* **WHAT NEEDS TO BE DONE**: All records are to be retyped faithfully and completely.

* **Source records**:
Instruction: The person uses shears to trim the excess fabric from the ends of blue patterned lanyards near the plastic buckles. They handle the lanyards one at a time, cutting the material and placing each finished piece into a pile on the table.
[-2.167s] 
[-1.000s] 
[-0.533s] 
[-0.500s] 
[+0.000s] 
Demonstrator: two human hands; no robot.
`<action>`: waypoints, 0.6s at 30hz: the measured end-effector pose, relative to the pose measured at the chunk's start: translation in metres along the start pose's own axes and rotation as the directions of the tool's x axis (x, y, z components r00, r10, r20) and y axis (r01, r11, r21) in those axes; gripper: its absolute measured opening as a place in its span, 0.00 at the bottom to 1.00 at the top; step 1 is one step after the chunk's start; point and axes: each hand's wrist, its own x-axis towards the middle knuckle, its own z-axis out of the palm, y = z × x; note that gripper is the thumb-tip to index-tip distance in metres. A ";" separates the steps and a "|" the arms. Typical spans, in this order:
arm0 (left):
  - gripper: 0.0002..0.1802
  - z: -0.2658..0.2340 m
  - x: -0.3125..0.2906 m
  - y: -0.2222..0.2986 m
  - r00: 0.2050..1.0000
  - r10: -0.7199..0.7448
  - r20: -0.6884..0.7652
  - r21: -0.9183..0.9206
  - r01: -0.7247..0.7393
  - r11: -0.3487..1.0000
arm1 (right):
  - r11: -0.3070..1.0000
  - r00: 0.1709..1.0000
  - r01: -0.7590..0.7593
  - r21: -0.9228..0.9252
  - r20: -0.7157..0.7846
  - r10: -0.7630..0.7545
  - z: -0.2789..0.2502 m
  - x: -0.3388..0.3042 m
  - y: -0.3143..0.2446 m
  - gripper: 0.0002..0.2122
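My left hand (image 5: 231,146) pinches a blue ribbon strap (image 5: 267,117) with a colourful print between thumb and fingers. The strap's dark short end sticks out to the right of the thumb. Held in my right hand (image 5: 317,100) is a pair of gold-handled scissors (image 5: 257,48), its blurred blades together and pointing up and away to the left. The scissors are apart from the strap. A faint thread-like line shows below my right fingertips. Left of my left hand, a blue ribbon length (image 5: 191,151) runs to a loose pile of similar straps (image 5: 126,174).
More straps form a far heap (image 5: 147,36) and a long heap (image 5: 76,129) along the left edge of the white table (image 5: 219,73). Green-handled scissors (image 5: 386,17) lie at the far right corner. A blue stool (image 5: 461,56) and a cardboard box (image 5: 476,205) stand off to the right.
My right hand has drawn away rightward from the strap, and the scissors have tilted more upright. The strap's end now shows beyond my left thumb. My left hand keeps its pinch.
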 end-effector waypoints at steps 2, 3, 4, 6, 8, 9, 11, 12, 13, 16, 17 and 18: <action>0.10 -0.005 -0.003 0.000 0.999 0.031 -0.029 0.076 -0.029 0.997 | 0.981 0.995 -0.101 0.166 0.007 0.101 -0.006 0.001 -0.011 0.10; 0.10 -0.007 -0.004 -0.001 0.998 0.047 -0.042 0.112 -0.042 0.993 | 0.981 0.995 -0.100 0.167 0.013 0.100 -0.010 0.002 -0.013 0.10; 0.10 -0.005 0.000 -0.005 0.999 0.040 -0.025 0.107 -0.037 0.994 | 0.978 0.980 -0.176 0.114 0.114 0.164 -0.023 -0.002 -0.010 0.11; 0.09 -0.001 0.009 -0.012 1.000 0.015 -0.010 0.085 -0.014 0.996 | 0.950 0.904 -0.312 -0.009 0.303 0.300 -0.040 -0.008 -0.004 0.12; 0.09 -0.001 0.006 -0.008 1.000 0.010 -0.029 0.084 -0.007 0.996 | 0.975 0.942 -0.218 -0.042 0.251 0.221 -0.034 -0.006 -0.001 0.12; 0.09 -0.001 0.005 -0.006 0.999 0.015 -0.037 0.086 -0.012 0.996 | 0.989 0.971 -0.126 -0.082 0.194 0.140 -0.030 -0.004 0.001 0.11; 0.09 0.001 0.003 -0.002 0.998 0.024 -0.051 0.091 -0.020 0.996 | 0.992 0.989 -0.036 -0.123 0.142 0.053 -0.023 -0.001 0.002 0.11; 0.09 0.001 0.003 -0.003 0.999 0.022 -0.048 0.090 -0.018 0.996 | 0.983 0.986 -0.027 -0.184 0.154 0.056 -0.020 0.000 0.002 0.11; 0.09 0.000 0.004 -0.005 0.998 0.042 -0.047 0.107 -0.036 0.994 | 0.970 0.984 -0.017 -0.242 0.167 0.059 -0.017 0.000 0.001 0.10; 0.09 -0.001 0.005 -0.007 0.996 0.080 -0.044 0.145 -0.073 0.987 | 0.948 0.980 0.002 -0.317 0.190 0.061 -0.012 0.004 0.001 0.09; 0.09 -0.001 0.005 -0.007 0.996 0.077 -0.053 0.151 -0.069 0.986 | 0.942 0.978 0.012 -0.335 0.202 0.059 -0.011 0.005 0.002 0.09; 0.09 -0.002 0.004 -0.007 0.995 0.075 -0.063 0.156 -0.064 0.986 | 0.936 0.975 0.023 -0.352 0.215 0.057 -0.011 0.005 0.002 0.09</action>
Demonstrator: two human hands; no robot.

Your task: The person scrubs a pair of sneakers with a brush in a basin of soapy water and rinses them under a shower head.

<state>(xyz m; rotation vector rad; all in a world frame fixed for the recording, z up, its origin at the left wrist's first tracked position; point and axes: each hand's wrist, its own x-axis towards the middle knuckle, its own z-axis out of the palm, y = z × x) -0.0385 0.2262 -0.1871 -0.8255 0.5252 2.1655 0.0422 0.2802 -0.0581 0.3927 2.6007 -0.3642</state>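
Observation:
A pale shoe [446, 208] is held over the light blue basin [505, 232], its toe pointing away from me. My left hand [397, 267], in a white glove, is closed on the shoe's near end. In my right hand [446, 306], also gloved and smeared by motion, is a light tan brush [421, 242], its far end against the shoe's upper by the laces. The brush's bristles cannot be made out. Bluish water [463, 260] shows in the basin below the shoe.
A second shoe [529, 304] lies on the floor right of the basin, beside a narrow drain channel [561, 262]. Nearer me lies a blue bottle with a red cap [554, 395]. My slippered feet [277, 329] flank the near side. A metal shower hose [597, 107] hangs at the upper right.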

* **EXERCISE RESULT**:
Instruction: The person uses shears to trim the excess fabric from the ends of blue patterned lanyards near the plastic buckles. They handle the lanyards one at a time, cutting the material and placing each finished piece into a pile on the table.
[-2.167s] 
[-1.000s] 
[-0.533s] 
[-0.500s] 
[+0.000s] 
Demonstrator: two human hands; no robot.
`<action>`: waypoints, 0.6s at 30hz: the measured end-effector pose, relative to the pose measured at the chunk's start: translation in metres along the start pose's own axes and rotation as the directions of the tool's x axis (x, y, z components r00, r10, r20) and y axis (r01, r11, r21) in those axes; gripper: its absolute measured opening as a place in its span, 0.00 at the bottom to 1.00 at the top; step 1 is one step after the chunk's start; point and axes: each hand's wrist, its own x-axis towards the middle knuckle, its own z-axis out of the palm, y = z × x; note that gripper is the thumb-tip to index-tip distance in metres. A ";" separates the steps and a "|" the arms. Typical spans, in this order:
arm0 (left):
  - gripper: 0.0002..0.1802
  - z: -0.2658..0.2340 m
  - x: -0.3125..0.2906 m
  - y: -0.2222..0.2986 m
  - r00: 0.2050..1.0000
  - r10: -0.7199..0.7448
  - r20: -0.6884..0.7652
  - r21: -0.9183..0.9206
  - r01: -0.7247..0.7393
  - r11: -0.3487..1.0000
arm1 (right):
  - r11: -0.3070..1.0000
  - r00: 0.1709..1.0000
  - r01: -0.7590..0.7593
  - r21: -0.9228..0.9252
  - r20: -0.7157..0.7846
  - r10: -0.7630..0.7545
  - z: -0.2789..0.2502 m
  - x: -0.3388..0.3042 m
  - y: -0.3143..0.2446 m
  - gripper: 0.0002..0.2122
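My left hand (image 5: 231,146) pinches a blue ribbon strap (image 5: 267,117) with a colourful print between thumb and fingers. The strap's dark short end sticks out to the right of the thumb. Held in my right hand (image 5: 317,100) is a pair of gold-handled scissors (image 5: 257,48), its blurred blades together and pointing up and away to the left. The scissors are apart from the strap. A faint thread-like line shows below my right fingertips. Left of my left hand, a blue ribbon length (image 5: 191,151) runs to a loose pile of similar straps (image 5: 126,174).
More straps form a far heap (image 5: 147,36) and a long heap (image 5: 76,129) along the left edge of the white table (image 5: 219,73). Green-handled scissors (image 5: 386,17) lie at the far right corner. A blue stool (image 5: 461,56) and a cardboard box (image 5: 476,205) stand off to the right.
My right hand has drawn away rightward from the strap, and the scissors have tilted more upright. The strap's end now shows beyond my left thumb. My left hand keeps its pinch.
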 end-effector waypoints at steps 2, 3, 4, 6, 8, 9, 11, 12, 13, 16, 17 and 18: <action>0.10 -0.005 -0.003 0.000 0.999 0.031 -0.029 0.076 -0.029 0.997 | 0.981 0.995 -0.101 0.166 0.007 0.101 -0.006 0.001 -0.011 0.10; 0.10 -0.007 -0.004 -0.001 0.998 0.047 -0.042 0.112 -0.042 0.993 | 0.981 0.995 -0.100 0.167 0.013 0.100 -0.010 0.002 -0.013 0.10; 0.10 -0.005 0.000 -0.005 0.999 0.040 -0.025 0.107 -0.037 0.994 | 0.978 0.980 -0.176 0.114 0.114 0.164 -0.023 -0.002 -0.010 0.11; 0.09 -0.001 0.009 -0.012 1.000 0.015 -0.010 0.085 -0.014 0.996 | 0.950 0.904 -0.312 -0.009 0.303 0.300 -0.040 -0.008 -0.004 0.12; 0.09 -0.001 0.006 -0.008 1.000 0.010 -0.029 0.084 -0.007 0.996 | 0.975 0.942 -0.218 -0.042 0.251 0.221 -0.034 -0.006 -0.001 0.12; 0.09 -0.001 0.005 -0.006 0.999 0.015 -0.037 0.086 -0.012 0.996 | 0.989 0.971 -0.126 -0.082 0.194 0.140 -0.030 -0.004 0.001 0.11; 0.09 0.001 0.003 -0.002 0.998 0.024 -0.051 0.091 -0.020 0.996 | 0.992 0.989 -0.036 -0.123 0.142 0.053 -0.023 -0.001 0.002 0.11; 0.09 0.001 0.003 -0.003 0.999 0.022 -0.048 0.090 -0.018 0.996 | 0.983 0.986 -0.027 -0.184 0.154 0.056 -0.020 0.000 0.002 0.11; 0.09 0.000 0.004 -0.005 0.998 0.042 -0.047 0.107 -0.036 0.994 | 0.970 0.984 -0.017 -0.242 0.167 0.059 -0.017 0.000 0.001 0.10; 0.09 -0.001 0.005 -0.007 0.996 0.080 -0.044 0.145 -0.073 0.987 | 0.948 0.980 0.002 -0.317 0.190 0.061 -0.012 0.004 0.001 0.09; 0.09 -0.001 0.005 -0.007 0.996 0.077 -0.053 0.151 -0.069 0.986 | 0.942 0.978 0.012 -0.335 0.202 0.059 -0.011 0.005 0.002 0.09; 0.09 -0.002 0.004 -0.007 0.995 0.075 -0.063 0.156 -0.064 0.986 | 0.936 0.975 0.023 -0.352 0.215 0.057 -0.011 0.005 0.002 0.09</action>
Demonstrator: two human hands; no robot.

Your task: The person scrubs a pair of sneakers with a brush in a basin of soapy water and rinses them under a shower head.

<state>(xyz m; rotation vector rad; all in a world frame fixed for the recording, z up, its origin at the left wrist's first tracked position; point and axes: each hand's wrist, its own x-axis towards the middle knuckle, its own z-axis out of the palm, y = z × x) -0.0385 0.2262 -0.1871 -0.8255 0.5252 2.1655 0.0422 0.2802 -0.0581 0.3927 2.6007 -0.3642</state>
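Observation:
A pale shoe [446, 208] is held over the light blue basin [505, 232], its toe pointing away from me. My left hand [397, 267], in a white glove, is closed on the shoe's near end. In my right hand [446, 306], also gloved and smeared by motion, is a light tan brush [421, 242], its far end against the shoe's upper by the laces. The brush's bristles cannot be made out. Bluish water [463, 260] shows in the basin below the shoe.
A second shoe [529, 304] lies on the floor right of the basin, beside a narrow drain channel [561, 262]. Nearer me lies a blue bottle with a red cap [554, 395]. My slippered feet [277, 329] flank the near side. A metal shower hose [597, 107] hangs at the upper right.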

No further output is needed for this exercise.